YOUR OBJECTIVE => Would you transcribe the listing exactly as it stands, minus any images?

__________

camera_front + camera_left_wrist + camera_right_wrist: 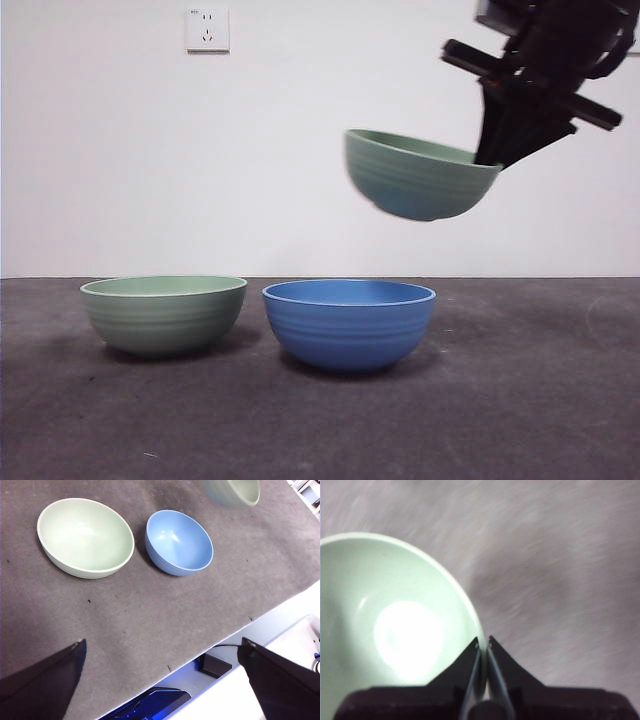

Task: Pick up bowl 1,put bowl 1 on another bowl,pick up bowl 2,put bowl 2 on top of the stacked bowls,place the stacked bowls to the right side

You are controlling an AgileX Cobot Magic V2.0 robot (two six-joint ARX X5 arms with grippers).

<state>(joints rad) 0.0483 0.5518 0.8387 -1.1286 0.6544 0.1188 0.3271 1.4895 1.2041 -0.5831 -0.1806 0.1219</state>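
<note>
Right pincer point(487, 160) clamped on rim of bowl 1 point(420, 175), airborne, tilted, above and a little right of another bowl point(348, 322); rim pinch leaves underside free for nesting. Bowl 2 point(163, 312) just beside blue one on desk point(520, 400). Left pincer point(160, 680) spread wide, empty, waiting well above

A round pale green bowl with faint horizontal ribs point(420, 175) is showing a lighter green inside. A second ribbed pale green bowl point(163, 314) is wearing a thin whitish rim. The round blue ribbed bowl point(348, 323) is showing a thin pale rim too. The dark grey matte desk point(520, 400) is looking faintly speckled. The black gripper point(484, 647) is plain.
</note>
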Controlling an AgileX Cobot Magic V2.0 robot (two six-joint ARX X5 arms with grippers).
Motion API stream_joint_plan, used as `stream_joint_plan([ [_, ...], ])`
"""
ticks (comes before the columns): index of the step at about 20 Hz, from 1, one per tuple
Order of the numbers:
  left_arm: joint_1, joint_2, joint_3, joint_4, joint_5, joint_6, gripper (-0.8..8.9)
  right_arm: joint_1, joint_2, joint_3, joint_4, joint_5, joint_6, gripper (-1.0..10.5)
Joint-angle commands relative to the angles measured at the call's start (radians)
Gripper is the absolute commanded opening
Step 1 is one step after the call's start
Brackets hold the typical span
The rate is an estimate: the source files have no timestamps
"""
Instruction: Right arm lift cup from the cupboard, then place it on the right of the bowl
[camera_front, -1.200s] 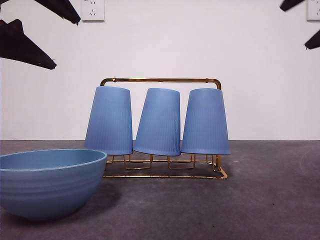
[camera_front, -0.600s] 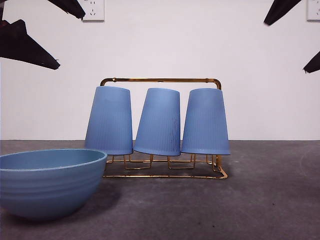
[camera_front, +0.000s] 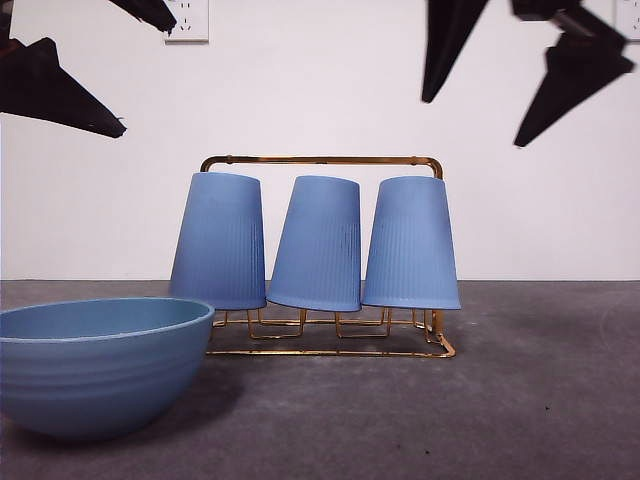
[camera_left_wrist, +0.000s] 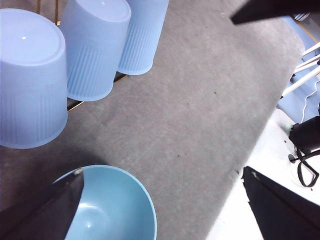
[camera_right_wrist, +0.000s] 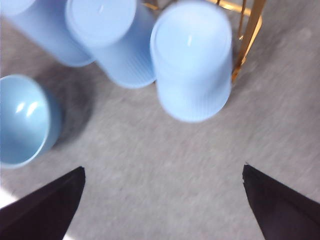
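I am holding the right gripper (camera_front: 480, 115) with jaws spread wide above the cup (camera_front: 411, 243), which is sitting upside down on the rack (camera_front: 320, 160), so the jaws can straddle it.

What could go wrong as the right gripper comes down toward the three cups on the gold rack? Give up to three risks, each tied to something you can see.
1. The cups sit close together; the open right gripper, above the right cup, might bump the tilted middle cup.
2. The cups hang inverted on the wire rack; a slanted lift may drag the light rack.
3. The bowl stands near the left cup, leaving a tight placing spot.
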Motion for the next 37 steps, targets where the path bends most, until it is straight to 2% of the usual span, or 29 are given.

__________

FINAL ANSWER =>
camera_front + camera_left_wrist + camera_right_wrist: 

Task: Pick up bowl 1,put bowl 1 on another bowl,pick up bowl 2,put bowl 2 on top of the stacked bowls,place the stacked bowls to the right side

You are controlling an AgileX Cobot Magic V2.0 robot (two six-joint ARX X5 arms with grippers).

<state>(joints rad) 0.0483 0.5518 0.8387 -1.1286 0.6544 0.1188 0.3271 1.4895 1.2041 -0.5831 -0.1806 0.1219</state>
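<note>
Right pincer point(487, 160) clamped on rim of bowl 1 point(420, 175), airborne, tilted, above and a little right of another bowl point(348, 322); rim pinch leaves underside free for nesting. Bowl 2 point(163, 312) just beside blue one on desk point(520, 400). Left pincer point(160, 680) spread wide, empty, waiting well above

A round pale green bowl with faint horizontal ribs point(420, 175) is showing a lighter green inside. A second ribbed pale green bowl point(163, 314) is wearing a thin whitish rim. The round blue ribbed bowl point(348, 323) is showing a thin pale rim too. The dark grey matte desk point(520, 400) is looking faintly speckled. The black gripper point(484, 647) is plain.
</note>
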Controlling an AgileX Cobot Magic V2.0 robot (two six-joint ARX X5 arms with grippers).
Motion API stream_joint_plan, used as `stream_joint_plan([ [_, ...], ])`
"""
ticks (comes before the columns): index of the step at about 20 Hz, from 1, one per tuple
Order of the numbers:
  left_arm: joint_1, joint_2, joint_3, joint_4, joint_5, joint_6, gripper (-0.8..8.9)
  right_arm: joint_1, joint_2, joint_3, joint_4, joint_5, joint_6, gripper (-1.0..10.5)
Joint-angle commands relative to the angles measured at the call's start (radians)
Gripper is the absolute commanded opening
Step 1 is one step after the call's start
Brackets hold the typical span
The rate is an estimate: the source files have no timestamps
"""
Instruction: Right arm lift cup from the cupboard, then place it on the right of the bowl
[camera_front, -1.200s] 
[camera_front, -0.600s] 
[camera_front, +0.000s] 
[camera_left_wrist, +0.000s] 
[camera_right_wrist, +0.000s] 
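I am holding the right gripper (camera_front: 480, 115) with jaws spread wide above the cup (camera_front: 411, 243), which is sitting upside down on the rack (camera_front: 320, 160), so the jaws can straddle it.

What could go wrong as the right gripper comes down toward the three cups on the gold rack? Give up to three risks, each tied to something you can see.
1. The cups sit close together; the open right gripper, above the right cup, might bump the tilted middle cup.
2. The cups hang inverted on the wire rack; a slanted lift may drag the light rack.
3. The bowl stands near the left cup, leaving a tight placing spot.
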Motion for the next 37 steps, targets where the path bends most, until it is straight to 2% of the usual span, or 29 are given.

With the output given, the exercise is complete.